**DIRECTIONS:**
Where does the word "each" appear in the data? Copy every line that holds it.

===============

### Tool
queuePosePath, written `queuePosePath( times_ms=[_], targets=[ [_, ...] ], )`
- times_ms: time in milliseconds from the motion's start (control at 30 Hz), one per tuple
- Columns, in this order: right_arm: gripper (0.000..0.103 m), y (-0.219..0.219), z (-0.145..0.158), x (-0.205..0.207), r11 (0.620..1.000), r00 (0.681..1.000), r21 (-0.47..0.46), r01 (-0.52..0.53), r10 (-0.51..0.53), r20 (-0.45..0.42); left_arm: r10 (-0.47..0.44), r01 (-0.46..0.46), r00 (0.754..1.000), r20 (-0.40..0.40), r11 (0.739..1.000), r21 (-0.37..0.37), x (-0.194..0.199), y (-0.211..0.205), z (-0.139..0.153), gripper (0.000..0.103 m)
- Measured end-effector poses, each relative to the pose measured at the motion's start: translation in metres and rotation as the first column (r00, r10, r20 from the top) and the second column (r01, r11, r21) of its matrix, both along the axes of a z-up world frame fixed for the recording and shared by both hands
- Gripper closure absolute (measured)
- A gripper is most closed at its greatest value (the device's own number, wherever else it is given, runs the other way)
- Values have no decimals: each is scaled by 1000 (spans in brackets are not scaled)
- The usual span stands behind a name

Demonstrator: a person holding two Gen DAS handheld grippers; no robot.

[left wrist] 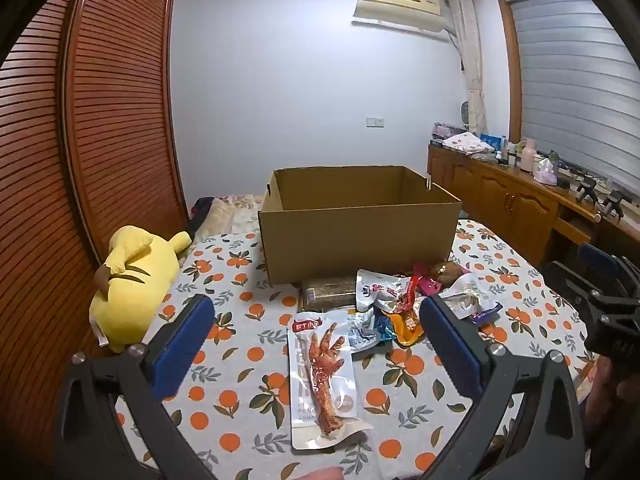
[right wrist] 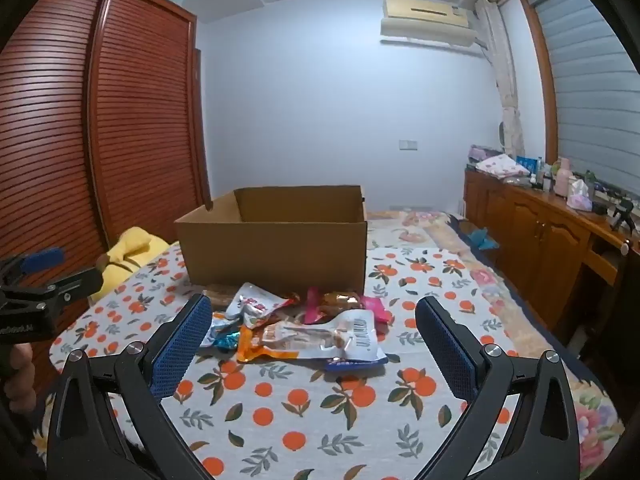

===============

**RESULT BELOW:**
- Measured end-effector poses, each relative to the pose measured at the motion's start: translation in metres and rotation as the first column (r00, r10, r20 from the top) and the second column (r01, r11, r21) of its matrix, both along the axes of a z-up world frame fixed for the recording and shared by both hands
- Values have no decimals: each is scaled by 1000 (spans in brackets are not scaled)

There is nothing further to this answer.